The bridge equations
- Arc length links to angle: $s = r\theta$.
- Linear speed links to angular speed: $v = r\omega$.
- Tangential acceleration links to angular acceleration: $a_t = r\alpha$.
- In every case, multiply the angular quantity by the radius $r$.

Radius sets the speed
Change the radius and see how the arc length (and so the linear speed) scales with r.
A point is $0.3\ \text{m}$ from a wheel's axis, spinning at $\omega = 10\ \tfrac{\text{rad}}{\text{s}}$. What is its linear speed, in $\tfrac{\text{m}}{\text{s}}$?
$v = r\omega = 0.3 \times 10 = 3\ \tfrac{\text{m}}{\text{s}}$.
The arc length swept is $s = r\_\_$ (fill in the angular quantity).
$s = r\theta$ — radius times the angle in radians.
Select all correct linear–rotational bridge equations.

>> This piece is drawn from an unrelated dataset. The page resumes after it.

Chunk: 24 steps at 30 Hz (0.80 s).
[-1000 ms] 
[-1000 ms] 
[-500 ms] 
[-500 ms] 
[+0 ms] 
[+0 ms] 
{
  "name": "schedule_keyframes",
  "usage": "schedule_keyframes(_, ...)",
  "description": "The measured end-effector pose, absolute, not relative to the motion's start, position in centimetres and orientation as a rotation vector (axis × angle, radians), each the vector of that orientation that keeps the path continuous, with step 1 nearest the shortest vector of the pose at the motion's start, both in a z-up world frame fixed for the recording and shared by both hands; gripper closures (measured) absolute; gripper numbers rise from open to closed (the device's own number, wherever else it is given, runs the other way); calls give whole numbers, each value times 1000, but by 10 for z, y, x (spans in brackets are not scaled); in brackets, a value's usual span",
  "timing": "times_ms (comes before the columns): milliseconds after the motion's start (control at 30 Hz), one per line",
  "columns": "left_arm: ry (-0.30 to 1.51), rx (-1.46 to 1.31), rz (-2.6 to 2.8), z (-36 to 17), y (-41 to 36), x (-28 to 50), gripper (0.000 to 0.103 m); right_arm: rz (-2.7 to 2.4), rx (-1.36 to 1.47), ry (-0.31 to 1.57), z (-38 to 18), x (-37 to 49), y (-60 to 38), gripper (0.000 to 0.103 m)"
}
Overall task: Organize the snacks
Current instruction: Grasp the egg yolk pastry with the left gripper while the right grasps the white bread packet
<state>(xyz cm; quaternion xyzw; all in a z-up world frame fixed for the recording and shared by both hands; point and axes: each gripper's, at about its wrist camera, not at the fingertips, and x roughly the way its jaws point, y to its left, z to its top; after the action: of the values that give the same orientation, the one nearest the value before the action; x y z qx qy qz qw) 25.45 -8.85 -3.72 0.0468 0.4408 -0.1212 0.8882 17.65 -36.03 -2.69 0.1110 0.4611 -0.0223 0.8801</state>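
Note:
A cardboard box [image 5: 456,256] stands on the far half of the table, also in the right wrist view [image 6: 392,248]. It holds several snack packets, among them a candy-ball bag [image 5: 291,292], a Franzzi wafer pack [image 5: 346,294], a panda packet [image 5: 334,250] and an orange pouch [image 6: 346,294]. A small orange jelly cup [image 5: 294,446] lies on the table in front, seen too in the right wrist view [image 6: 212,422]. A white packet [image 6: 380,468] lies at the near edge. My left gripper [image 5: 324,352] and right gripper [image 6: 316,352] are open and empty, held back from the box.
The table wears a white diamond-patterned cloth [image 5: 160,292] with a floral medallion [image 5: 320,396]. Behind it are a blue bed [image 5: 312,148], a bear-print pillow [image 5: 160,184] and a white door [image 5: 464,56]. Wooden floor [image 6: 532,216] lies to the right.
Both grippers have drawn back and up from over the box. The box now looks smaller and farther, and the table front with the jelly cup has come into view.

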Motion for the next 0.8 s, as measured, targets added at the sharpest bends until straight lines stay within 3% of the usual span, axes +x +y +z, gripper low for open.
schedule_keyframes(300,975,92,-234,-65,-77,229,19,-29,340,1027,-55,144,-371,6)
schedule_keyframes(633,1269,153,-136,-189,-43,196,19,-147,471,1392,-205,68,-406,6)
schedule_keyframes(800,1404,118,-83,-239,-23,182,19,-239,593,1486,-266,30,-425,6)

Each links an angular quantity to a linear one by multiplying by $r$. $v = \omega/r$ is wrong.
Farther out means faster
- Because $v = r\omega$, a larger radius gives a larger linear speed for the same spin.
- The rim of a wheel moves faster than a point near the hub.
- This is why a long lever tip, a fan blade edge, or the outer horse on a carousel moves quickest.
- Same $\omega$ everywhere on the object; different $v$ at different radii.
On a rigid spinning disk, how do a rim point and a point near the hub compare?
All points share $\omega$; the rim has a larger radius, so $v = r\omega$ is larger there.
For the same wheel above, what is the linear speed at $0.6\ \text{m}$ from the axis, in $\tfrac{\text{m}}{\text{s}}$?
$v = r\omega = 0.6 \times 10 = 6\ \tfrac{\text{m}}{\text{s}}$ — double the radius, double the speed.
Rolling without slipping
- When a wheel rolls without slipping, its centre moves at $v = r\omega$.
- The contact point is momentarily at rest; the top moves at $2v$.
- This neat condition ties a wheel's spinning to its travelling.
- We will use it again for rolling energy in the next topic.
A wheel rolling without slipping has its centre moving at $v = r\omega$.
Rolling without slipping ties travel to spin exactly by $v = r\omega$.
Every point on a rigid spinning object shares the same $\omega$, but not the same $v$. Do not assume the edge and the centre move at the same linear speed — the edge is much faster because its radius is larger ($v = r\omega$).
A point sits $0.3\ \text{m}$ from the axis of a wheel turning at $\omega = 10\ \tfrac{\text{rad}}{\text{s}}$.
- $v = r\omega = 0.3 \times 10 = 3\ \tfrac{\text{m}}{\text{s}}$.
A point at $0.6\ \text{m}$ would move at $6\ \tfrac{\text{m}}{\text{s}}$ — twice as fast, for the same spin.
Linear and angular motion are linked by the radius: $s = r\theta$, $v = r\omega$, $a_t = r\alpha$. Every point on a rigid body shares the same $\omega$, but points farther from the axis have larger $v$. A wheel rolling without slipping obeys $v = r\omega$.